This also replaces the fragile torch.unique(...) check with frames[0].n_systems == 1.


923-934: Casting pbc via bool(...) breaks when pbc is a 3-vector

bool(np.ndarray([...])) raises an “ambiguous truth value” error. Convert arrays with all(...) or pass through scalars unchanged.

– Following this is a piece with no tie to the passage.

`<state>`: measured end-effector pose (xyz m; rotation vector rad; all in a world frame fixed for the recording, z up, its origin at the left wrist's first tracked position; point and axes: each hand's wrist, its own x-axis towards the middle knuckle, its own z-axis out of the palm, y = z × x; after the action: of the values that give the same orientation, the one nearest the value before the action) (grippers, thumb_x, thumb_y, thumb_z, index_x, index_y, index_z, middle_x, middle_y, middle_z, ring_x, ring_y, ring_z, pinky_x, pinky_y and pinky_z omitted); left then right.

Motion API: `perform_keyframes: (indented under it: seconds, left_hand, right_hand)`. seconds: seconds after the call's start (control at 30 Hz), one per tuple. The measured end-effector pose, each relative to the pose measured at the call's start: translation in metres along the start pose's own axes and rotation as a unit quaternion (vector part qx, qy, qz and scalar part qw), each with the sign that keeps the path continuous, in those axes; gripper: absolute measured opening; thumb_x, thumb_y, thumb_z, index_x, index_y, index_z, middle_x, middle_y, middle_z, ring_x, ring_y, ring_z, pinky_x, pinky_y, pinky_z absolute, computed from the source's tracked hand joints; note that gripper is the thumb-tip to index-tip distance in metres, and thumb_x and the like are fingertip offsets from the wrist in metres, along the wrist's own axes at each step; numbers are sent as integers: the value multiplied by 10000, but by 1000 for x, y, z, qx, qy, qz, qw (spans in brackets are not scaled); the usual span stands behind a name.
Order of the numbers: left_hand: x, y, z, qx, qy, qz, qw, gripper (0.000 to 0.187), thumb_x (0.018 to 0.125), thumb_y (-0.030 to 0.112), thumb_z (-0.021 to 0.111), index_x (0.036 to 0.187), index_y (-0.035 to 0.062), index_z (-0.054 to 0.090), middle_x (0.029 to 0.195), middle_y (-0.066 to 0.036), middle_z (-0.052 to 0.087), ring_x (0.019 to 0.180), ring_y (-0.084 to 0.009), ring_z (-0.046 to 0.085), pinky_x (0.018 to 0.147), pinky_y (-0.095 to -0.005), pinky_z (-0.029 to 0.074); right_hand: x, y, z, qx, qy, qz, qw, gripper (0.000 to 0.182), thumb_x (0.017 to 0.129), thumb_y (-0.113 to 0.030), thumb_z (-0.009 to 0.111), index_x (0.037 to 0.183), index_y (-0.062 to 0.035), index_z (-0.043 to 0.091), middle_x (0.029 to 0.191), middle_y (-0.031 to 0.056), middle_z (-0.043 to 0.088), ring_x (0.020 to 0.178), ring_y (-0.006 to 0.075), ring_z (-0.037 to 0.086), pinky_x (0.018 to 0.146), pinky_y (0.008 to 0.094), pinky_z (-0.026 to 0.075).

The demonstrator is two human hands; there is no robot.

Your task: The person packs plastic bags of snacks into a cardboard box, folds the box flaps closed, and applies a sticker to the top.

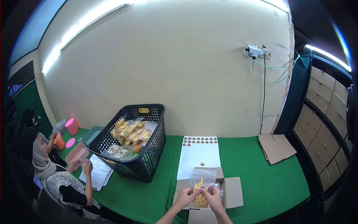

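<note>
My left hand [185, 197] and my right hand [213, 198] are both closed on a clear zip pouch [200, 182] of yellow, stick-shaped snacks. The thumbs meet near the middle of its front, where a small reddish-brown spot shows between them. Beneath the pouch is an open cardboard box [234, 192] with its flaps spread out; clear packaging shows inside at the right. Behind the box lies a white sticker sheet [199, 155], with rows of round brown stickers along its far end and a single one lower down.
A black basket [151, 158] full of snack pouches [134, 131] stands to the left. Flattened cardboard [276, 148] lies at the right on the green table [261, 186]. A co-worker [65, 183] sits at the far left holding a pouch, near a pink basket [77, 154] and white sheets [96, 172].
</note>
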<state>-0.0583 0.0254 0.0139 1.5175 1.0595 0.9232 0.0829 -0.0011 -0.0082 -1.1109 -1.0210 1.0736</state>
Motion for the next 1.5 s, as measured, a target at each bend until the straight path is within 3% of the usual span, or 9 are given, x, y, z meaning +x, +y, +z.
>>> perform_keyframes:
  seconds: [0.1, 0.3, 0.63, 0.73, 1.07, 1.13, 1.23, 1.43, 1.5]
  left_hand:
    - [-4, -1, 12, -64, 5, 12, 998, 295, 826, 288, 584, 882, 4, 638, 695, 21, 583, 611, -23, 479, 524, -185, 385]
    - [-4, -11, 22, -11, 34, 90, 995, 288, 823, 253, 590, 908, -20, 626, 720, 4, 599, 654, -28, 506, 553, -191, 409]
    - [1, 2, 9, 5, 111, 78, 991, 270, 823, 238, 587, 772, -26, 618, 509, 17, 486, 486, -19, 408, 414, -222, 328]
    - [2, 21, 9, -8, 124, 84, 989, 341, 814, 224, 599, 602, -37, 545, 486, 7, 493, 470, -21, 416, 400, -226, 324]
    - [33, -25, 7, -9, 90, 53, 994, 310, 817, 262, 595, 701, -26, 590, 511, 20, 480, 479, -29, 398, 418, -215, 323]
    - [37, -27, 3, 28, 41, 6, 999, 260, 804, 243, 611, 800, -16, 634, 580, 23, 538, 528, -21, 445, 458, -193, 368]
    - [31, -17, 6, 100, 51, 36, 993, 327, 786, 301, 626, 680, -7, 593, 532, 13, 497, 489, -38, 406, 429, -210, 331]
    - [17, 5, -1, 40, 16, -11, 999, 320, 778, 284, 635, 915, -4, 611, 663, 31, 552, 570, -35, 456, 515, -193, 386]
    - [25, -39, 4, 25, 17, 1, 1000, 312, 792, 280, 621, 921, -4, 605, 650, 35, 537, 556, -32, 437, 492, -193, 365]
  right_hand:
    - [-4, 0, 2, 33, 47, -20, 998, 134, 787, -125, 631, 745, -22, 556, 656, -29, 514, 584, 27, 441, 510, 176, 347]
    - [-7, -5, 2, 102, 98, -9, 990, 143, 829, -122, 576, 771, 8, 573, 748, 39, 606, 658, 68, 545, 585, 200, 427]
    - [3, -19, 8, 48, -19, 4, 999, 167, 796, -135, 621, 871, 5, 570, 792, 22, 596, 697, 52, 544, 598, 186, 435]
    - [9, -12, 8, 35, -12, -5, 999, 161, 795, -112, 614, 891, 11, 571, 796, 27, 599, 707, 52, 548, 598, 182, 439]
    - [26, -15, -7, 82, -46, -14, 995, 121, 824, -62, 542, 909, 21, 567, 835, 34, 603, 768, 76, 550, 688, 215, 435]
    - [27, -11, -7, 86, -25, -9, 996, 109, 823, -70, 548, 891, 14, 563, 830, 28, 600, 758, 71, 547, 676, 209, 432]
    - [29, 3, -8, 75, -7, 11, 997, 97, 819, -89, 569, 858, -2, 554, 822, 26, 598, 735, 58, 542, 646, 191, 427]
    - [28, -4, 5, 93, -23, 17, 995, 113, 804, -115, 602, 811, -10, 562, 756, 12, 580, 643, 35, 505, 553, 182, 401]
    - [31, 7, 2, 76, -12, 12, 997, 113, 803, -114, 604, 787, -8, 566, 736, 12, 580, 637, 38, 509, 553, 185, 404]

-        arrays = self._get_state_arrays(frame)
+        arrays = self._get_state_arrays(frame)
+        # Normalize pbc to a plain bool (True only if all periodic)
+        pbc_val = arrays.get("pbc", True)
+        pbc_bool = bool(pbc_val) if np.isscalar(pbc_val) else bool(np.all(pbc_val))
@@
-        return SimState(
+        return SimState(
             positions=torch.tensor(arrays["positions"], device=device, dtype=dtype),
             masses=torch.tensor(arrays.get("masses", None), device=device, dtype=dtype),
             cell=torch.tensor(arrays["cell"], device=device, dtype=dtype),
-            pbc=bool(arrays.get("pbc", True)),
+            pbc=pbc_bool,
             atomic_numbers=torch.tensor(
                 arrays["atomic_numbers"], device=device, dtype=torch.int
             ),
         )
🧹 Nitpick comments (9)
torch_sim/runners.py (4)

111-111: Remove unused noqa for C901

Ruff flagged this as unused. Drop the directive or enable the rule; otherwise it’s noise.

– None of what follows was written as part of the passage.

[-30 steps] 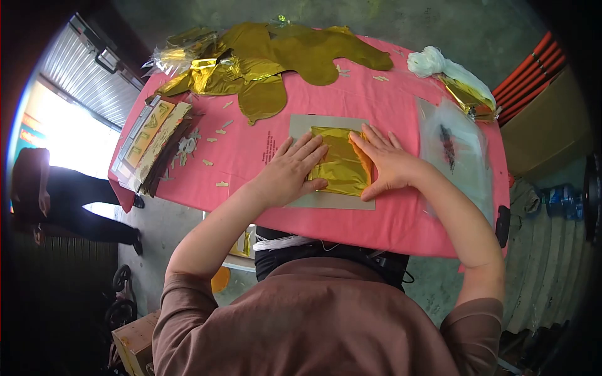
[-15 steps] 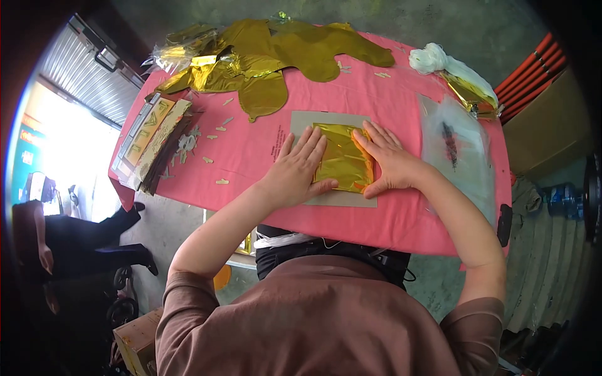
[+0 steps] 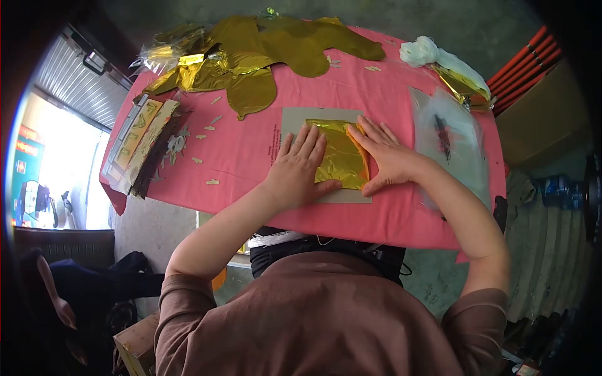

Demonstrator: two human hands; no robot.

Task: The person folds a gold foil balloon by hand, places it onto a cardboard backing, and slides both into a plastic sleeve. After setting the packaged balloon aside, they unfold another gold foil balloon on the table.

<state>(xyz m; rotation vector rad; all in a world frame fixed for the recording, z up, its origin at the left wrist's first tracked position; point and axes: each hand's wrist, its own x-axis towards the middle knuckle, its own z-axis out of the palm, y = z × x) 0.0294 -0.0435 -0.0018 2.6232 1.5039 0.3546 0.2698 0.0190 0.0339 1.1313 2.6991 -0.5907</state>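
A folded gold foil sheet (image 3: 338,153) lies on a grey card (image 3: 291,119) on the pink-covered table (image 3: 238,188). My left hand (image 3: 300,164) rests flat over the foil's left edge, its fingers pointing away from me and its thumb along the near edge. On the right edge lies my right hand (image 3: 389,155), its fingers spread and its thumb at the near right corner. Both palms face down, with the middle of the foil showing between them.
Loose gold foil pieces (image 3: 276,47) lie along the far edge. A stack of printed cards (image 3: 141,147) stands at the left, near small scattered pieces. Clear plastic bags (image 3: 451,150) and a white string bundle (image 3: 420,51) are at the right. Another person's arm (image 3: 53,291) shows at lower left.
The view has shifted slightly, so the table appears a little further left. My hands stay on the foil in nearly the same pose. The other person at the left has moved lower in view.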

-def integrate(  # noqa: C901
+def integrate(

149-154: Harden iterable detection and avoid Python list materialization

Using hasattr(..., "iter") will treat strings/bytes as iterables and builds a Python list for the scalar branch. Prefer explicit checks and torch-native allocation.

Apply this diff, and import Sequence at the top if not already:

-    if hasattr(temperature, "__iter__"):
-        temps = torch.tensor(temperature, dtype=model.dtype, device=model.device)
-    else:
-        temps = torch.tensor(
-            [temperature] * n_steps, dtype=model.dtype, device=model.device
-        )
+    if isinstance(temperature, torch.Tensor):
+        temps = temperature.to(dtype=model.dtype, device=model.device).flatten()
+    elif isinstance(temperature, (list, tuple)):
+        temps = torch.as_tensor(temperature, dtype=model.dtype, device=model.device)
+    else:
+        temps = torch.full(
+            (n_steps,), float(temperature), dtype=model.dtype, device=model.device
+        )

Additionally, the docstring says “float | ArrayLike” while the type hints say “float | list | torch.Tensor”. Align those for consistency.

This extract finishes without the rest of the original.